Sienna divides her time between New York and London, where she's renovating a ''higgledy-piggledy'' house with a hammam in the basement. Meanwhile, Savannah, her eco-builder husband Nick and the two boys live the rustic life on a hill in Gloucestershire - thankfully unaffected by the recent floods - "like wild country folk".
Savannah is also at least an inch taller, a fact that is the source of endless teasing and calls for higher and still higher Christian Louboutin heels from Sienna. "Yes, but you've got better breasts," counters Savannah.
Put the two together in a studio and the result is instant fashion fusion.
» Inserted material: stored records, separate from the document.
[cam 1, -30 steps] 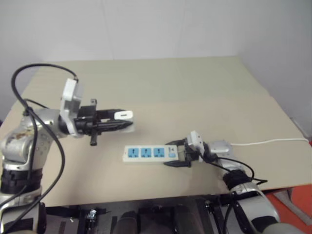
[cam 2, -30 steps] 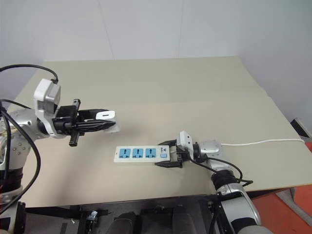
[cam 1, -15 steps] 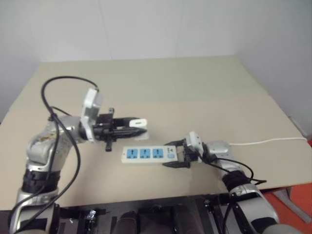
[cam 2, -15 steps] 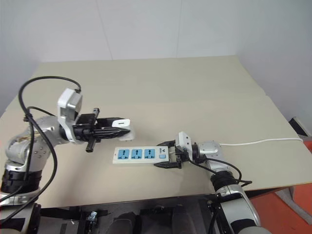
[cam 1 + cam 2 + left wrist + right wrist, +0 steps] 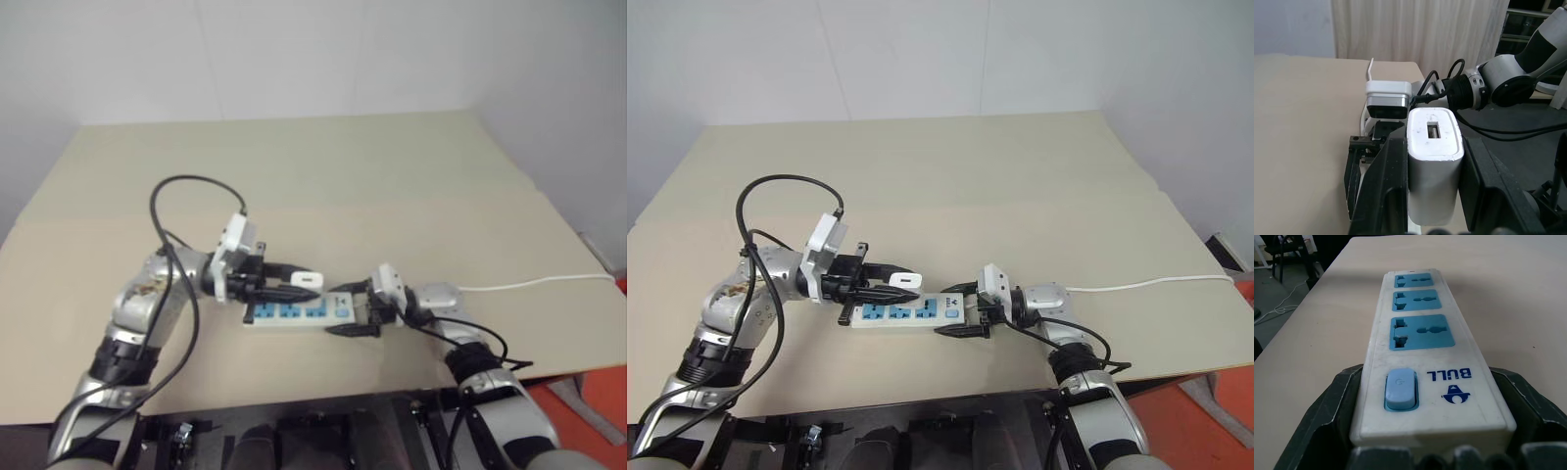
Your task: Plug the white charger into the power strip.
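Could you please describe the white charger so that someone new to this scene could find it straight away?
On the beige table, a long white power strip with blue sockets lies near the front edge. Just above it, the left gripper is shut on the white charger. The charger is a small plain block, far shorter than the strip, with no blue faces.

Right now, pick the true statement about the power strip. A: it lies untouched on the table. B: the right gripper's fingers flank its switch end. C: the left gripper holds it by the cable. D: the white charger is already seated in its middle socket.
B: the right gripper has a black finger on each side of the switch end of the power strip, while the left gripper holds the white charger above the sockets, not yet plugged in.
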`<act>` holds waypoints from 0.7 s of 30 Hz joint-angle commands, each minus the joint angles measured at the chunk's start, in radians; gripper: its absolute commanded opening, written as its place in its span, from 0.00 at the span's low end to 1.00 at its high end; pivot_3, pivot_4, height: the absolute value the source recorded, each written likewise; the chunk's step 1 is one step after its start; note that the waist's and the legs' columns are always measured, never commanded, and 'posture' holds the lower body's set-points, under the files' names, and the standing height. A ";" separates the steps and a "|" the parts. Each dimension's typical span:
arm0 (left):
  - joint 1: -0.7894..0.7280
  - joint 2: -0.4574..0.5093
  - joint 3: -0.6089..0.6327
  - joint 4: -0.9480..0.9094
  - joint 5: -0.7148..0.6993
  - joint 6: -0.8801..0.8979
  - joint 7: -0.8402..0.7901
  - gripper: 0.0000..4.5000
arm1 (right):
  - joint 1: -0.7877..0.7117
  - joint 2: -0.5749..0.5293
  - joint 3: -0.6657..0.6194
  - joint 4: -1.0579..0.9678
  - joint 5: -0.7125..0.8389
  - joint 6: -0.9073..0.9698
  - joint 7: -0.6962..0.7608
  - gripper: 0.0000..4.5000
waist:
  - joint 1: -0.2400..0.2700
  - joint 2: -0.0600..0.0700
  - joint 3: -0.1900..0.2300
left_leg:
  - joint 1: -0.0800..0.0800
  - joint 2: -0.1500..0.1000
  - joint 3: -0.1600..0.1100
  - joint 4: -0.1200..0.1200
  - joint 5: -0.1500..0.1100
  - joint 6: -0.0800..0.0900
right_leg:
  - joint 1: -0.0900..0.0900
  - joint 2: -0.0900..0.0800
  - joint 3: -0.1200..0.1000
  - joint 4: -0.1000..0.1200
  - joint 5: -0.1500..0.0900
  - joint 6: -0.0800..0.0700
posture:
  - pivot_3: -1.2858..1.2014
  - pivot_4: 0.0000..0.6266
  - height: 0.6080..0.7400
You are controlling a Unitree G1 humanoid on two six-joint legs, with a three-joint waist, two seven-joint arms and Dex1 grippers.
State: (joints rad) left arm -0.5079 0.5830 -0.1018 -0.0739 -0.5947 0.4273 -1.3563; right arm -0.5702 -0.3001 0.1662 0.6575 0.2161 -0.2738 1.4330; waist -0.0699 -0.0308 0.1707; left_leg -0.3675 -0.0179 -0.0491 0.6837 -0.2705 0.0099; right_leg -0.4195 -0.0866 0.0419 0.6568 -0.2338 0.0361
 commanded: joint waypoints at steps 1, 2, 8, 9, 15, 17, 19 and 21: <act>-0.005 -0.007 0.005 0.003 0.010 -0.034 -0.007 0.22 | 0.030 0.017 0.026 0.003 -0.012 0.028 0.000 0.76 | 0.000 0.000 0.000 | 0.000 0.000 0.000 0.000 0.000 0.000 | 0.000 0.000 0.000 0.000 0.000 0.000 | 0.52 0.24 1.00; -0.002 -0.009 0.001 0.009 0.018 -0.042 -0.008 0.22 | 0.031 0.017 0.027 0.002 -0.012 0.029 0.000 0.76 | 0.000 0.000 0.000 | 0.000 0.000 0.000 0.000 0.000 0.000 | 0.000 0.000 0.000 0.000 0.000 0.000 | 0.52 0.24 1.00; 0.008 -0.032 -0.019 0.038 0.057 -0.081 -0.008 0.22 | 0.033 0.018 0.029 -0.004 -0.013 0.034 0.002 0.76 | 0.000 0.000 0.000 | 0.000 0.000 0.000 -0.001 0.000 0.000 | 0.000 0.000 0.000 -0.001 0.000 0.000 | 0.52 0.24 1.00; 0.008 -0.034 -0.022 0.041 0.060 -0.083 -0.009 0.22 | 0.034 0.017 0.030 -0.004 -0.013 0.035 0.004 0.76 | 0.000 0.000 0.000 | 0.000 0.000 0.000 -0.001 0.000 0.000 | 0.000 0.000 0.000 -0.001 0.000 0.000 | 0.52 0.24 1.00; 0.005 -0.039 -0.025 0.048 0.064 -0.084 -0.018 0.22 | 0.037 0.013 0.031 -0.021 -0.008 0.047 0.014 0.76 | 0.000 0.000 0.000 | 0.000 0.000 0.000 -0.002 0.000 0.000 | 0.000 0.000 0.000 -0.001 0.000 0.000 | 0.52 0.24 1.00; 0.006 -0.039 -0.027 0.048 0.067 -0.085 -0.021 0.22 | 0.036 0.013 0.031 -0.024 -0.007 0.049 0.015 0.76 | 0.000 0.000 0.000 | 0.000 0.000 0.000 -0.003 0.000 0.000 | 0.000 0.000 0.000 -0.002 0.000 0.000 | 0.52 0.24 1.00; 0.008 -0.040 -0.033 0.054 0.079 -0.099 -0.023 0.22 | 0.036 0.014 0.031 -0.024 -0.007 0.050 0.014 0.76 | 0.000 0.000 0.000 | 0.000 0.000 0.000 -0.003 0.000 0.000 | 0.000 0.000 0.000 -0.002 0.000 0.000 | 0.52 0.24 1.00; 0.011 -0.043 -0.043 0.065 0.101 -0.124 -0.025 0.22 | 0.036 0.015 0.031 -0.025 -0.007 0.051 0.014 0.76 | 0.000 0.000 0.000 | 0.000 0.000 0.000 -0.003 0.000 0.000 | 0.000 0.000 0.000 -0.002 0.000 0.000 | 0.52 0.24 1.00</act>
State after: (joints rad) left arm -0.4974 0.5447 -0.1420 -0.0058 -0.5070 0.3362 -1.3729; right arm -0.5592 -0.3012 0.1666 0.6278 0.2165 -0.2464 1.4314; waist -0.0697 -0.0308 0.1706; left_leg -0.3675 -0.0178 -0.0492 0.6804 -0.2705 0.0099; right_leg -0.4200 -0.0865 0.0418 0.6547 -0.2339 0.0361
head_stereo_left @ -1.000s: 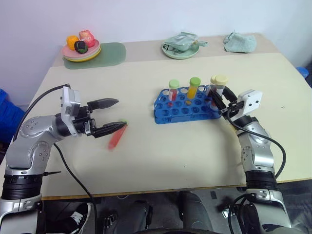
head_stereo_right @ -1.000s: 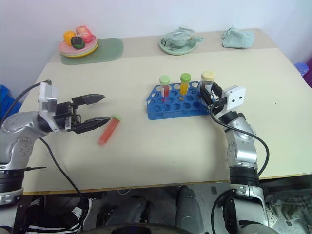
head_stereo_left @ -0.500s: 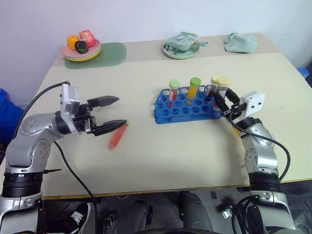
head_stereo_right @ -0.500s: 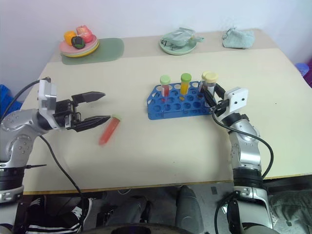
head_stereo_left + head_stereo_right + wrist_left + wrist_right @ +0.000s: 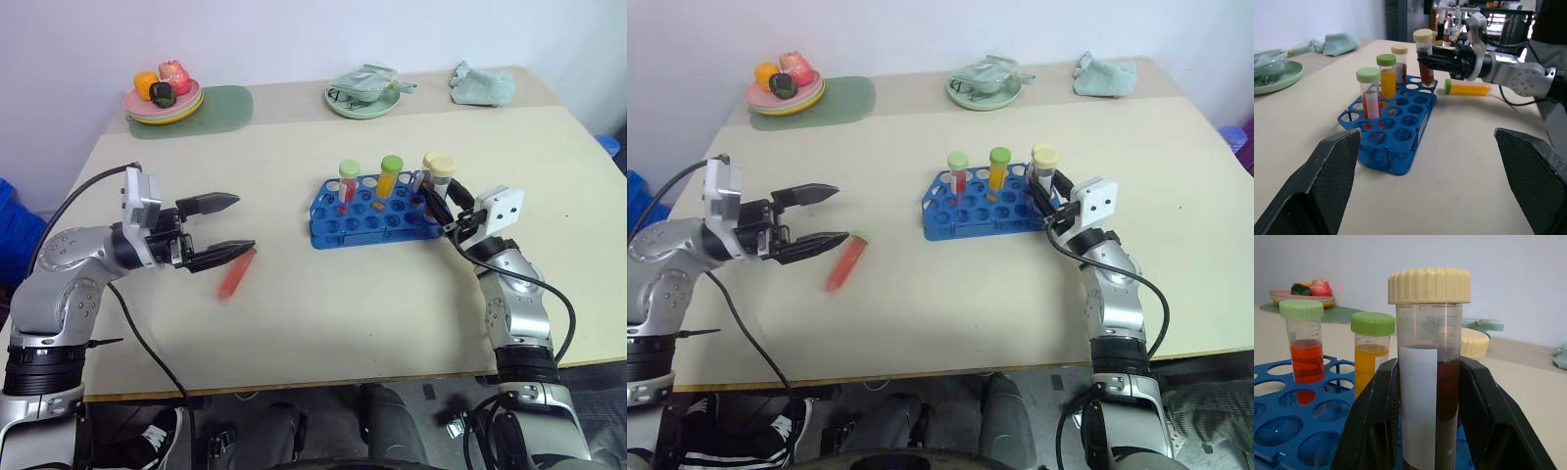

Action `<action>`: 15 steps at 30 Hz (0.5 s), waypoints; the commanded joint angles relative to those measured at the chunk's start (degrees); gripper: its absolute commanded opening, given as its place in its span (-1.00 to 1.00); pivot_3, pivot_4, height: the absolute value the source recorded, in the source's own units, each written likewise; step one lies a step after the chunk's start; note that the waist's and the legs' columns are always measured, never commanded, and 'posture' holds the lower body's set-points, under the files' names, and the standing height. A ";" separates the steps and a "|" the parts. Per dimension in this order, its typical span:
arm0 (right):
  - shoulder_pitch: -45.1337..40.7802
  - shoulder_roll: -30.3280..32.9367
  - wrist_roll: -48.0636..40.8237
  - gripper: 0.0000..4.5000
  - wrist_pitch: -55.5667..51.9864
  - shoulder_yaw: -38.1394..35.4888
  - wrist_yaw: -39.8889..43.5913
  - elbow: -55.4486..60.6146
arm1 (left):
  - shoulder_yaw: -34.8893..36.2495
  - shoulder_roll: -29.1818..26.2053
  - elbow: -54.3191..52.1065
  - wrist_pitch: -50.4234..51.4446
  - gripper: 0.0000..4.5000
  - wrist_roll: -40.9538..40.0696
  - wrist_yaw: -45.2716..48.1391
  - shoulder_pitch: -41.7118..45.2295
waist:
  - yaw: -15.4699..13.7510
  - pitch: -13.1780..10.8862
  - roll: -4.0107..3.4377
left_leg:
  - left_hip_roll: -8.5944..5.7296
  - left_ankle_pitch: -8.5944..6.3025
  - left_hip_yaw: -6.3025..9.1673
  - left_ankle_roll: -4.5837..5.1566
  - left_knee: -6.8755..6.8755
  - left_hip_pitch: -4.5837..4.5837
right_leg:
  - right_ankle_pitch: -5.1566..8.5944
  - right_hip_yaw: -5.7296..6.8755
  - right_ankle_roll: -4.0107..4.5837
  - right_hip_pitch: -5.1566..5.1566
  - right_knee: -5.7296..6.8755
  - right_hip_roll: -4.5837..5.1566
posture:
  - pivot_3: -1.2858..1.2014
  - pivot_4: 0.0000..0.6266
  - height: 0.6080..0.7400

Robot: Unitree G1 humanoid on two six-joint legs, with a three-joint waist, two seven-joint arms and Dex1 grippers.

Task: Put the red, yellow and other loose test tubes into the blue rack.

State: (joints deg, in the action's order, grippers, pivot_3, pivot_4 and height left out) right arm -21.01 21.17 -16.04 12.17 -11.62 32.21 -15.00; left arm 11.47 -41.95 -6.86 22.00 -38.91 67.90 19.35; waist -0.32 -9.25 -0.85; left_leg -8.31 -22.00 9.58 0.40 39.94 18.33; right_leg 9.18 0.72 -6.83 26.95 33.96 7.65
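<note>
From the head cameras, I am holding the right gripper [image 5: 443, 208] at the right end of the blue rack [image 5: 377, 211], its fingers pinching a dark brownish-red tube [image 5: 441, 179] with a pale yellow cap. To do this step well, I judge I should keep the tube upright, centre its base over a free hole at that end, lower it straight, and let go only once it seats. The left gripper [image 5: 225, 227] is hovering well to the left with its fingers spread wide and nothing between them; a red tube [image 5: 236, 273] is lying loose on the table [image 5: 294, 313] just beside its lower finger.

In the left wrist view, the rack is carrying three upright tubes: a red-liquid tube [image 5: 1370, 95] with a pale green cap, a yellow-orange tube [image 5: 1387, 77] with a green cap, and another pale-capped tube [image 5: 1399, 61] behind them. Most holes are standing free. A yellow-orange tube [image 5: 1467, 87] is lying on its side on the table beyond the rack, near the right arm.

In the right wrist view, the black fingers [image 5: 1376, 416] are pressing both sides of the labelled dark tube, with the rack's holes just below.
</note>
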 commanded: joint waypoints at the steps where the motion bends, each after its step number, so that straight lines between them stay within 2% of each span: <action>1: 0.89 0.20 -1.63 -0.27 -0.82 -1.14 0.18 1.06 | 1.75 -1.11 -1.02 -0.28 1.00 -0.62 0.24 0.38 | -0.04 0.00 0.00 | 0.00 0.00 0.00 0.00 0.00 0.00 | 0.00 0.00 0.00 0.00 0.00 0.00 | 0.03 -0.52 1.00; 7: 1.13 0.23 -4.40 -0.27 -2.96 -2.62 0.37 1.86 | 1.31 -0.96 -0.14 -0.47 1.00 -0.29 0.63 1.14 | -0.08 0.00 0.00 | 0.00 0.00 0.00 0.00 0.00 0.00 | 0.00 0.00 0.00 0.00 0.00 0.00 | 0.03 -0.52 1.00; 10: 1.50 0.34 -6.06 0.10 -4.05 -2.74 1.47 2.55 | 1.19 -0.89 0.19 -0.68 1.00 -0.11 0.90 1.27 | -0.13 0.00 0.00 | 0.00 0.00 0.00 0.00 0.00 0.00 | 0.00 -0.01 0.00 0.00 -0.01 0.00 | 0.03 -0.52 1.00; 12: 1.43 0.71 -5.30 0.48 -3.75 -2.73 0.84 2.64 | 1.18 -0.84 0.26 -0.75 1.00 -0.12 1.00 1.28 | -0.10 0.00 0.00 | 0.00 0.00 0.00 0.00 0.00 0.00 | 0.00 -0.01 0.00 0.00 0.00 0.00 | 0.03 -0.52 1.00; 14: 1.15 1.33 -4.63 0.98 -3.69 -2.72 0.65 2.67 | 1.16 -0.79 0.35 -0.96 1.00 -0.03 1.18 1.09 | -0.09 0.00 0.00 | 0.00 0.00 0.00 0.00 0.00 0.00 | 0.00 -0.01 0.00 0.00 0.00 0.00 | 0.03 -0.52 1.00; 15: 1.15 1.75 -4.36 0.98 -3.75 -2.67 0.78 2.77 | 1.18 -0.74 0.34 -1.09 1.00 0.00 1.21 0.90 | -0.10 0.00 0.00 | 0.00 0.00 0.00 0.00 0.00 0.00 | 0.00 -0.01 0.00 0.00 -0.01 0.00 | 0.03 -0.52 1.00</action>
State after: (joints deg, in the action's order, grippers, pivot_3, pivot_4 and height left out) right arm -19.51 21.74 -20.56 7.90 -13.55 32.98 -14.82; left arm 11.62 -42.15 -5.93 21.92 -38.82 68.66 19.57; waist -0.41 -9.25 -0.85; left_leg -8.31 -22.00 9.58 0.41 39.94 18.34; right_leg 9.18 0.71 -6.82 26.95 33.96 7.65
"Sienna's edgy and out there; I'm soft and romantic," says Savannah. "I have an idea for a design and she adds the sex and flips it on its head. It's fun and it works."
"We've always had a shared aesthetic and we've always swapped clothes, so it seemed perfectly natural to go into this together," agrees Sienna.
The first collection for this autumn/winter, named ''An Anthology of Rebellion'', draws inspiration from 19th-century French peasants, Patti Smith, Jack Kerouac and the Beat Generation, 1970s rock and roll, and Dickensian London. It sounds an unlikely mix, but it is a softly sophisticated collection that bestrides vintage and contemporary influences.
Must-have pieces include tight-waisted, full-skirted frock-coats in cotton twill, wool tuxedo-jackets, silk smock-dresses in a Sleepy Hollow-style print, skinny, denim jeans zippered up the back of the legs from ankle to hip, funky cashmere knits and flounced ra-ra minis, all in a subdued palette of grey, cream, wine, navy and black.
The collection echoes Sienna's love of Boho and Savannah's slightly more pared-down, workaday-comfort approach. It is infused with delicate detail, such as rows and rows of needle-fine pintucks, waists defined by wide grosgrain ribbon and double-layer cuffs that can flounce out of cardigan sleeves.
There is a hidden element of artistic expression both in the little poems or notes that are concealed inside some of the pieces and in the evocative prints by David Cooper, who is also designing Twenty8Twelve's first store, opening in Westbourne Grove, west London, next month.
But, above all, each piece stands on its own, inviting the wearer to experiment and try it in different ways, layered under or over something else.
"Our brand is not about setting trends," says Sienna, famous for supposedly single-handedly launching ''the Boho look'' several seasons back.
"When everyone wore Boho it freaked me out," she says now. "I changed and cut my hair.
"I dress for myself and I don't care what people think. It's dangerous when you start dressing just for effect or for the photographers. Where's the fun in that?"
Savannah, too, feels that women should be encouraged to dress more individually.
After an endless procession of high-street ''fashion marriages'' and celebrity collections, you could be forgiven for thinking Savannah and Sienna were jumping on the well-connected style bandwagon. Far from it.
"We've been working on this for at least two-and-a-half years. But there was always Sienna's filming and then I got pregnant; that's why it's taken so long," Savannah says.
"It's not a one-hit wonder," adds Sienna. "Next spring/summer's collection is done and we're already working on a lingerie range. We don't mess around."
The autumn/winter collection is being delivered this week to all five Harvey Nichols stores in London, Leeds, Manchester, Birmingham and Dublin, to a clique of fashionable boutiques and, surprisingly, to www.asos.com, as well as the Twenty8Twelve shop next month.
"I quite like the idea of being at the till in my Louboutins," says Sienna.
At least that way she will be almost as tall as Savannah.